Selmer I, Schindler M, Allen J P, Humphrey P P, Emson P C
Department of Neurobiology, The Babraham Institute, Babraham Hall, CB2 4EF, Cambridge, UK.
Regul Pept. 2000 Jun 30;90(1-3):1-18. doi: 10.1016/s0167-0115(00)00108-7.

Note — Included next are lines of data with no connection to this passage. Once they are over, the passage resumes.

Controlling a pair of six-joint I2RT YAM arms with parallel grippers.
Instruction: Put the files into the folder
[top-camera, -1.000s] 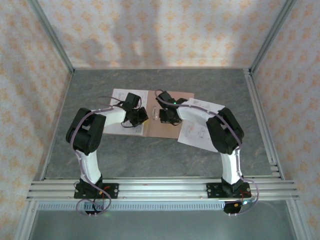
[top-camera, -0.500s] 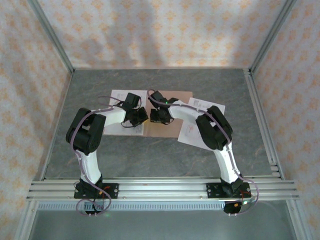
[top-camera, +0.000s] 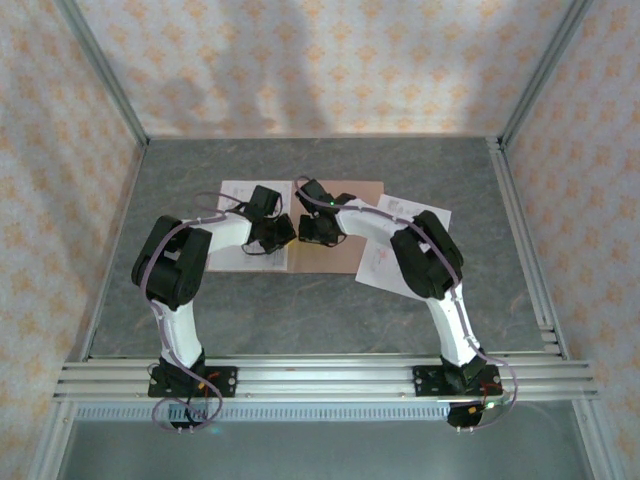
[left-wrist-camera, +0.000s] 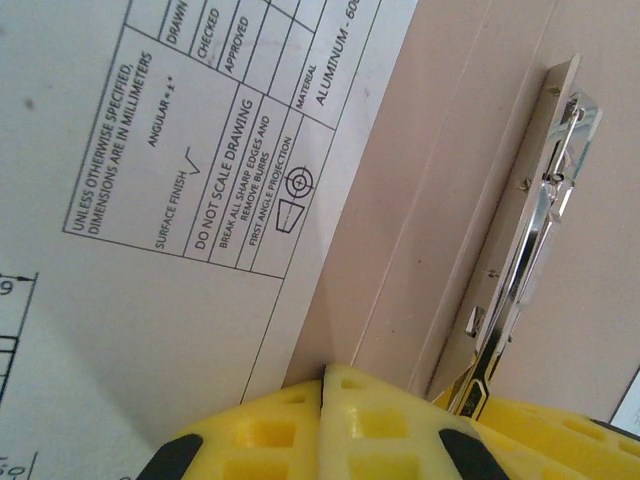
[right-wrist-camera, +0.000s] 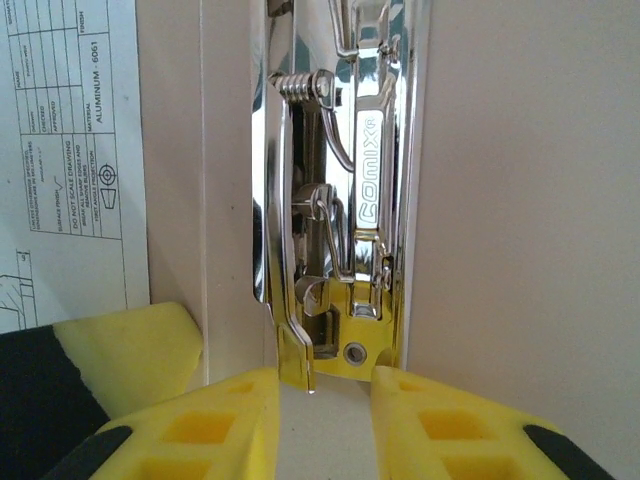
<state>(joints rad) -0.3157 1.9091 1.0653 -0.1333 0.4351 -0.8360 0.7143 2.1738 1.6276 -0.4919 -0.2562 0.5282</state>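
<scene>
Leftward travel of the right arm was recorded over the last second: the right end effector (top-camera: 318, 232) was carried from the middle of the open folder (top-camera: 365, 190) towards its fold, where it was brought close beside the left end effector (top-camera: 275, 235), which was not seen to shift. By this move the right fingers were lined up with the metal clip (right-wrist-camera: 340, 200) fixed inside the folder — judged to be the step of lifting the clip so that the files can be slid under it.

In the right wrist view the right end effector (right-wrist-camera: 325, 385) was seen partly spread, the clip's near end lying in the gap; no grip on it could be confirmed. The left end effector (left-wrist-camera: 322, 375) was pressed together with nothing pinched, its tips set down at the edge of a printed sheet (left-wrist-camera: 150, 200) just beside the fold, the clip (left-wrist-camera: 545, 200) standing a little to one side.

One sheet (top-camera: 235, 200) of the files lay left of the fold; whether card lay beneath it could not be told. A second sheet (top-camera: 378, 265) lay askew over the folder's right edge, partly hidden by the right arm — not yet filed.

Little room was left between the two wrists, so any sideways motion there was judged risky. Open bench (top-camera: 300, 310) was available towards the near rail (top-camera: 320, 378).
</scene>
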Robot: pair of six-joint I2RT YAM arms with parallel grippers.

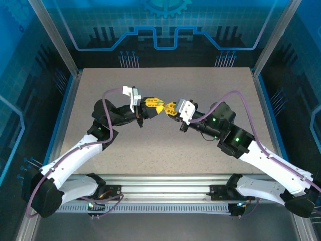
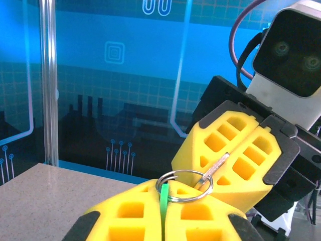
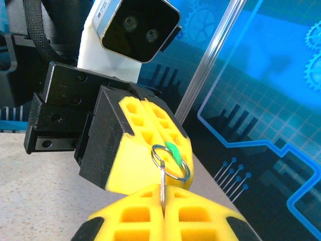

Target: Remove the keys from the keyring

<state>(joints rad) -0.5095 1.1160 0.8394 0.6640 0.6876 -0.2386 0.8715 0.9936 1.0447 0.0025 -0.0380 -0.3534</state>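
The left gripper (image 1: pixel 156 105) and the right gripper (image 1: pixel 171 110) meet tip to tip in the air over the middle of the table (image 1: pixel 165 150). The left one comes in from 9 o'clock and the right one from 3 o'clock. The left jaws are pinched tight on the green tag (image 2: pixel 164 197). The right jaws are pinched tight on the thin part of the key (image 2: pixel 216 167). The ring (image 2: pixel 185 199) hangs between the two grippers, and in the left wrist view the key points away from it toward 1 o'clock. What can go wrong from here? The key is tiny and smooth, so I think a hard pull can make it slip out of the soft yellow pads and drop to the table. A straight pull will likely not free it (a ring like this lets a key go only when the key slides round the coil). So the ring may just twist, or the tag may slide out of the left jaws. The tips are so close that they may also bump each other. Now the count: one key, one ring, one tag, two grippers and one table.
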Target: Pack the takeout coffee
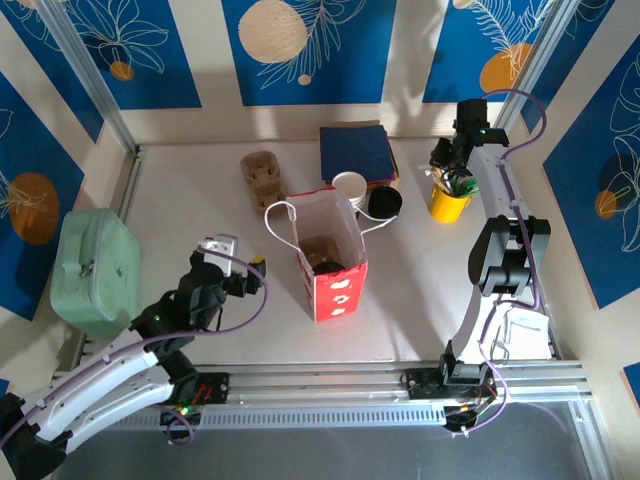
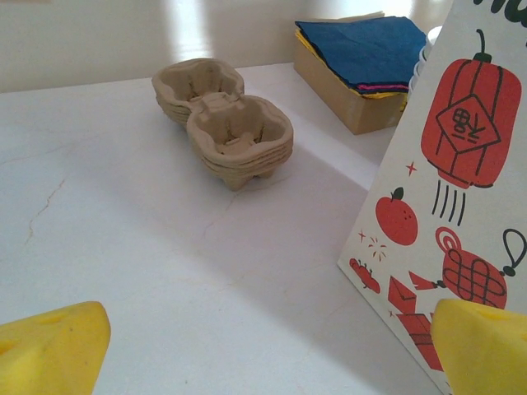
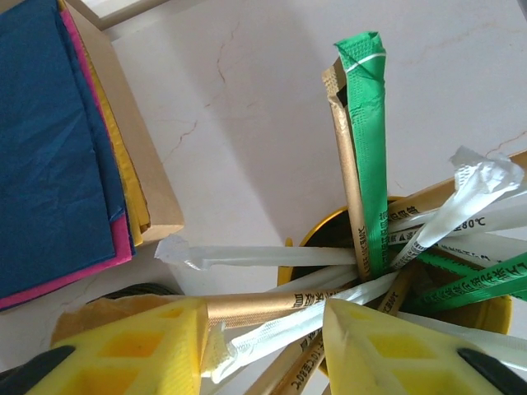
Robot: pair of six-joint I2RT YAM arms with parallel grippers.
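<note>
Right claw [image 3: 263, 329] straddles wrapped straws [image 3: 365, 164], grip unclear; left claw [image 2: 268, 350] released; takeout coffee [image 1: 333, 267] mostly hidden inside paper bag [image 1: 338, 292].

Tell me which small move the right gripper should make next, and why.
Probably close the right gripper: its jaws stand apart above the yellow cup, with a white wrapped straw and a gold one lying between them, apparently not pinched yet.

I record: tabletop [image 2: 123, 247] smooth, matt white, faintly veined; cup carriers [image 2: 226, 123] rough moulded pulp; bag [image 2: 445, 189] smooth printed paper; napkins [image 3: 49, 140] crinkled paper; right gripper [image 3: 263, 317] fingers [image 3: 132, 346] matt yellow plastic.
</note>
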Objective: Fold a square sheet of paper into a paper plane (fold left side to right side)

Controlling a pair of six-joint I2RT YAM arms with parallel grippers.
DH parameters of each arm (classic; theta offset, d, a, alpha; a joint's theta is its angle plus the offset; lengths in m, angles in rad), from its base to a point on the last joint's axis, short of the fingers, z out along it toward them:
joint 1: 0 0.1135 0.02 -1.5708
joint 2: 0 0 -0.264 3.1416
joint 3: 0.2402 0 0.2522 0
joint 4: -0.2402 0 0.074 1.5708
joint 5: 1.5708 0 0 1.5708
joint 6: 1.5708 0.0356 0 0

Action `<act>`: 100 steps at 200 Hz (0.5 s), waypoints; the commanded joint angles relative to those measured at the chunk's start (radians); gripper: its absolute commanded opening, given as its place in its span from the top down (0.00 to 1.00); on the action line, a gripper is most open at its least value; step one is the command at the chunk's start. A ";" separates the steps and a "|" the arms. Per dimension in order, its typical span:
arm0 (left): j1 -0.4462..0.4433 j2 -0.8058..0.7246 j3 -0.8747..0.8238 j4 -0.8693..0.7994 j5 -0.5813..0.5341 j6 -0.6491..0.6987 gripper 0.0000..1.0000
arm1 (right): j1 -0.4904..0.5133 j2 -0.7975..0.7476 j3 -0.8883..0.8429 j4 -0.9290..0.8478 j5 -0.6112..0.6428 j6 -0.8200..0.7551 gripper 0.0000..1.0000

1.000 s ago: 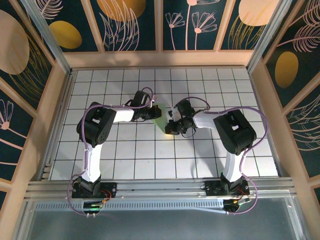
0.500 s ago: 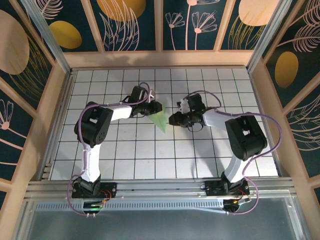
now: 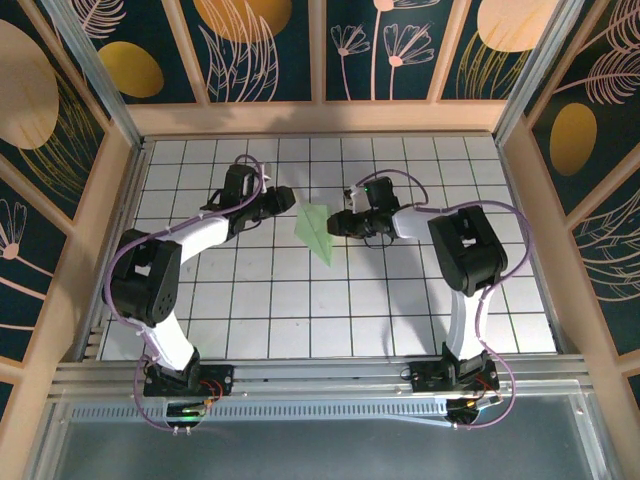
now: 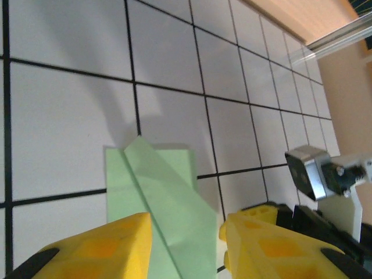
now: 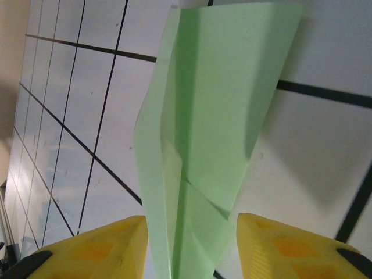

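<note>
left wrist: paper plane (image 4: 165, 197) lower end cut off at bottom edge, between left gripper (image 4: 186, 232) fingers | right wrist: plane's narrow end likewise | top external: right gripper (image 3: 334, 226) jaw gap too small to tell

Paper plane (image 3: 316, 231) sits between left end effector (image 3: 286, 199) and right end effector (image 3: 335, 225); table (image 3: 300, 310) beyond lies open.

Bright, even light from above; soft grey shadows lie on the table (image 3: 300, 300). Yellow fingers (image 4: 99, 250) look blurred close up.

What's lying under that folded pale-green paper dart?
The pale-green folded paper dart lies on the white grid-tiled table. Its layers hide the tiles directly beneath, so nothing else can be confirmed.
</note>
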 commanded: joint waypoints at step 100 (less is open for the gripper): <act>0.021 -0.199 -0.171 0.260 -0.021 -0.034 0.54 | -0.044 -0.073 -0.026 0.200 -0.135 0.023 1.00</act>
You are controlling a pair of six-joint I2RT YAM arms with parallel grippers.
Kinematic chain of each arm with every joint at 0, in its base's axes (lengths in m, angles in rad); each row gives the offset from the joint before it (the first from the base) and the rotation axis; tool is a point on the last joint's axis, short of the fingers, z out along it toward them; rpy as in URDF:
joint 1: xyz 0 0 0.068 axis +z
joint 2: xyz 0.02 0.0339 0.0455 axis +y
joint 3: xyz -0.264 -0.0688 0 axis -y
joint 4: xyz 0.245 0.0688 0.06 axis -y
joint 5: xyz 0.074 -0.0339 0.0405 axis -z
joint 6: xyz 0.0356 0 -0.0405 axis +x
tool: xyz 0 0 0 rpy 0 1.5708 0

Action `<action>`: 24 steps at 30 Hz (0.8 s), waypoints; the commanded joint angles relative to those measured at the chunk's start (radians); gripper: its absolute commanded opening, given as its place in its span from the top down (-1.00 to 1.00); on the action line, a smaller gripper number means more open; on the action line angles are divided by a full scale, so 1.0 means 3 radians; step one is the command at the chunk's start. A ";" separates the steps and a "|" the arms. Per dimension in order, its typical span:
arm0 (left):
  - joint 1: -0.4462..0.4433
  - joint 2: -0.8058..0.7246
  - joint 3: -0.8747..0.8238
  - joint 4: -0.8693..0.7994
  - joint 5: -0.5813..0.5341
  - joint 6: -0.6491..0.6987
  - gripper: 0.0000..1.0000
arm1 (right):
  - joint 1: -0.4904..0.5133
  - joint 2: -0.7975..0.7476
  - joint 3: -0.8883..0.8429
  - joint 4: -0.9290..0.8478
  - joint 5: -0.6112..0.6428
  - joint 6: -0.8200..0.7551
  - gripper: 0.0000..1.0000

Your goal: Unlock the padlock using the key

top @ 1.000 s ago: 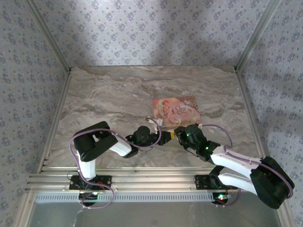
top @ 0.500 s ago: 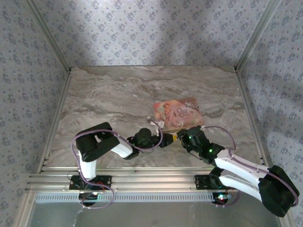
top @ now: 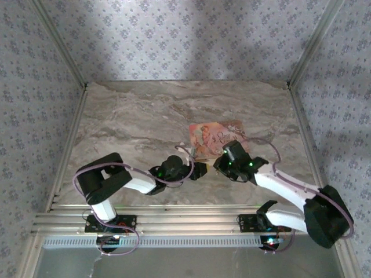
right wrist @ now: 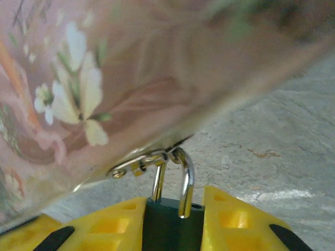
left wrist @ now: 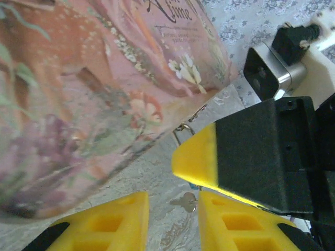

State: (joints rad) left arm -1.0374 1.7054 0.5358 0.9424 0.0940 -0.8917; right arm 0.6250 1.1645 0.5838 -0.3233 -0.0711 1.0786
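A dark green padlock (right wrist: 168,226) sits between the yellow fingers of my right gripper (right wrist: 175,201), which is shut on its body. Its silver shackle (right wrist: 185,178) has one end lifted free of its hole and still hooks through the metal clasp (right wrist: 137,165) of the pink book (top: 215,138). My left gripper (left wrist: 172,204) is open just above the table. A small silver key (left wrist: 187,201) lies on the marble between its fingers, close to the right finger (left wrist: 235,225). In the top view, the left gripper (top: 199,169) and right gripper (top: 223,160) stand a short gap apart at the book's near edge.
The right gripper's yellow fingertip (left wrist: 196,159) and black body hang close over the left gripper's fingers. The pink book (left wrist: 89,83) rises right in front of both grippers. Marble table (top: 145,121) stretches behind and to the left, with patterned walls around it.
The two grippers were touching and have come apart. The right one has moved up against the book's near edge with the padlock. The left arm's elbow has swung left.
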 commanded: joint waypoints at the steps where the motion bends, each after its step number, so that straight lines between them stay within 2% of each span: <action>1: 0.0051 -0.0234 -0.0072 -0.0358 -0.0181 0.0238 0.40 | 0.0074 0.0229 0.0351 -0.0624 -0.0155 -0.0691 1.00; 5: 0.0112 -0.0458 -0.0356 -0.0220 -0.0366 0.0141 0.41 | 0.0255 0.0425 0.0535 -0.0992 -0.0019 -0.0900 1.00; 9: 0.0137 -0.0685 -0.0314 -0.0635 -0.0431 0.0341 0.41 | 0.0281 0.0539 0.0658 -0.1217 0.0085 -0.1098 1.00; 14: 0.0216 -0.0702 -0.0313 -0.0644 -0.0314 0.0385 0.41 | 0.0348 0.0691 0.0929 -0.1446 0.0154 -0.1326 1.00; 17: 0.0216 -0.0613 -0.0318 -0.0533 -0.0217 0.0334 0.48 | 0.0364 0.0726 0.1089 -0.1586 0.0226 -0.1409 1.00; 24: 0.0216 -0.0591 -0.0294 -0.0595 -0.0109 0.0308 0.51 | 0.0574 0.0906 0.1489 -0.2001 0.0698 -0.1683 1.00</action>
State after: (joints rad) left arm -0.9768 1.5352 0.4309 0.7776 0.0380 -0.8043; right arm 0.7650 1.4223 0.9802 -0.8200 0.0483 0.6357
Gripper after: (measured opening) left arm 0.247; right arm 0.242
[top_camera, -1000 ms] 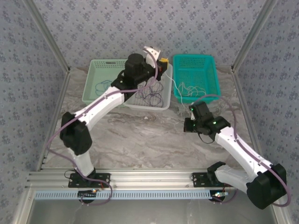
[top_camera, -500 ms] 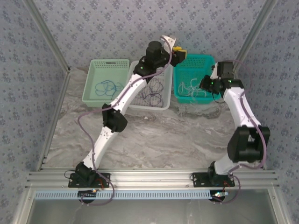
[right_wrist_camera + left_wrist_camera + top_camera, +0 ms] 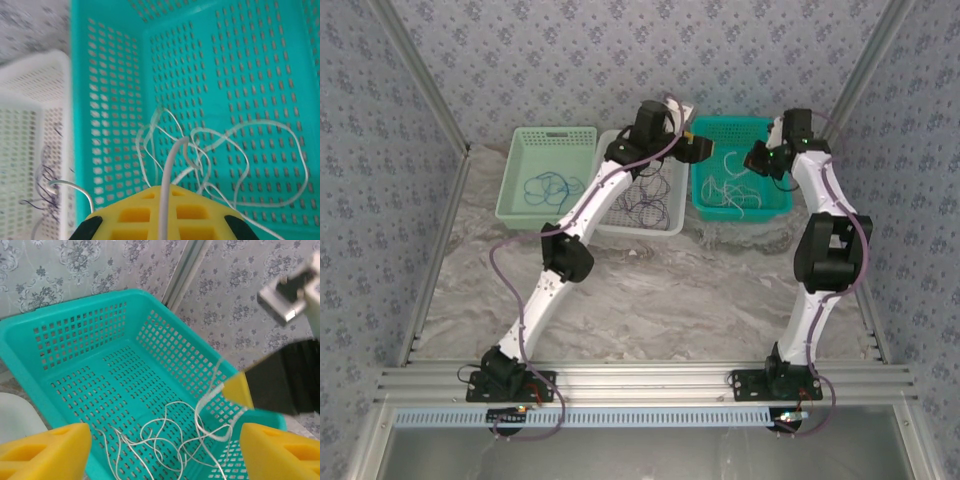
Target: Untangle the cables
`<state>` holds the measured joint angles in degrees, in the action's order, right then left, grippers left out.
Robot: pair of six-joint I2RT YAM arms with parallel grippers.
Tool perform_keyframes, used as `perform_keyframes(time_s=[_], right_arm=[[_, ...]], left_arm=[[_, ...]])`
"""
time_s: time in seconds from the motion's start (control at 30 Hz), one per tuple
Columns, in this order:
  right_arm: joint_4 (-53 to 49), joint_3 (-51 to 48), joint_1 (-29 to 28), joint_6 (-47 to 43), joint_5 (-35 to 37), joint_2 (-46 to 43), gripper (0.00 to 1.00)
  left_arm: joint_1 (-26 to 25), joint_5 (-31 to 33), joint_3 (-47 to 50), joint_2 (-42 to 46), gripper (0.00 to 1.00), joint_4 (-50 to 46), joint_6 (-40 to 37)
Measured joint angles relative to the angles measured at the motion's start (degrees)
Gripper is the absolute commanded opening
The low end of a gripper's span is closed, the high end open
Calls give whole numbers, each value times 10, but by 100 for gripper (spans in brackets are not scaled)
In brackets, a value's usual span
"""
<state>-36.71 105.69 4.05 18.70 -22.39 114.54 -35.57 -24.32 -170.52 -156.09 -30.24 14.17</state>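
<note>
We have right gripper [image 3: 161, 202] pinched shut on white cable [image 3: 172, 160] over teal basket [image 3: 240, 45] at 1 o'clock, probably the whites' bin; left gripper [image 3: 165, 436] wide open, empty.

Top view: high, behind the rig, looking down over the whole table [image 3: 650, 290]; teal basket [image 3: 745, 215] upper right of centre. Left wrist: close, slanting into it toward the wall [image 3: 75, 265]. Right wrist: close, almost straight down. All 3 share basket and whitish cables [image 3: 170, 165].
</note>
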Motion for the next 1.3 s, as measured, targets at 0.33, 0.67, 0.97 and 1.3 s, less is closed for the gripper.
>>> perform_keyframes(time_s=[0.33, 0.67, 0.97, 1.3], right_arm=[[-53, 253, -3, 44, -22, 59, 6], [-96, 167, -3, 48, -40, 180, 31], [-78, 32, -3, 28, -38, 129, 99], [89, -174, -21, -12, -6, -167, 100]], left_arm=[[-2, -24, -4, 49, 87, -42, -2], [-12, -30, -5, 60, 89, -127, -28], [-16, -12, -4, 80, 99, -182, -48], [7, 85, -4, 129, 100, -236, -72]])
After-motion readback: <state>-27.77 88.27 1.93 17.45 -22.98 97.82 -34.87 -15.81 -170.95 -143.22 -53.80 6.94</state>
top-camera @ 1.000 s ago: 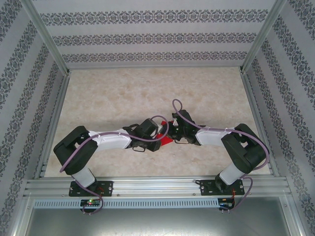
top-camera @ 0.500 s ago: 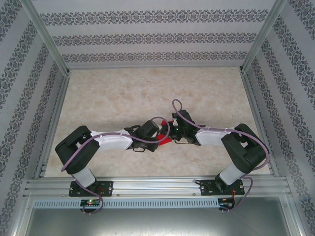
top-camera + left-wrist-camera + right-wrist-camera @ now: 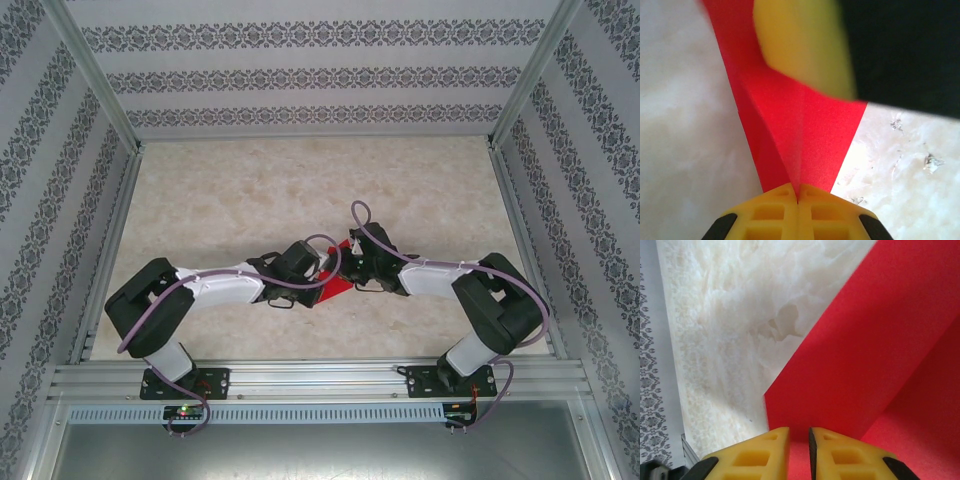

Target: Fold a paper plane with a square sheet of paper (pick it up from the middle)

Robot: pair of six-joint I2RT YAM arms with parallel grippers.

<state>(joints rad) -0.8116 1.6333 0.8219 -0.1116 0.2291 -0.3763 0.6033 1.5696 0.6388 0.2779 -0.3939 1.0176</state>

It has long been considered that somatostatin acts as a neuromodulator in the mammalian central nervous system but its precise physiological roles remain elusive. Early studies to identify somatostatin-binding sites revealed a widespread heterogeneous pattern, especially in the CNS. More recently, a family of somatostatin receptors have been identified, of which five genes (sst(1-5)) have been cloned. In this review, we discuss current data describing the localisation of the five receptor types. Recent progress in understanding their function has been made using high-affinity, selective receptor ligands and transgenic animal technology. Finally, the therapeutic potential for somatostatin receptor-selective compounds as analgesics is considered.
长期以来,人们一直认为生长抑素在哺乳动物中枢神经系统中起神经调质的作用,但其确切的生理作用仍不清楚。早期鉴定生长抑素结合位点的研究揭示了一种广泛的异质性模式,尤其是在中枢神经系统中。最近,已鉴定出一个生长抑素受体家族,其中五个基因(sst(1 - 5))已被克隆。在这篇综述中,我们讨论了描述这五种受体类型定位的当前数据。利用高亲和力、选择性受体配体和转基因动物技术,在理解它们的功能方面取得了最新进展。最后,考虑了生长抑素受体选择性化合物作为镇痛药的治疗潜力。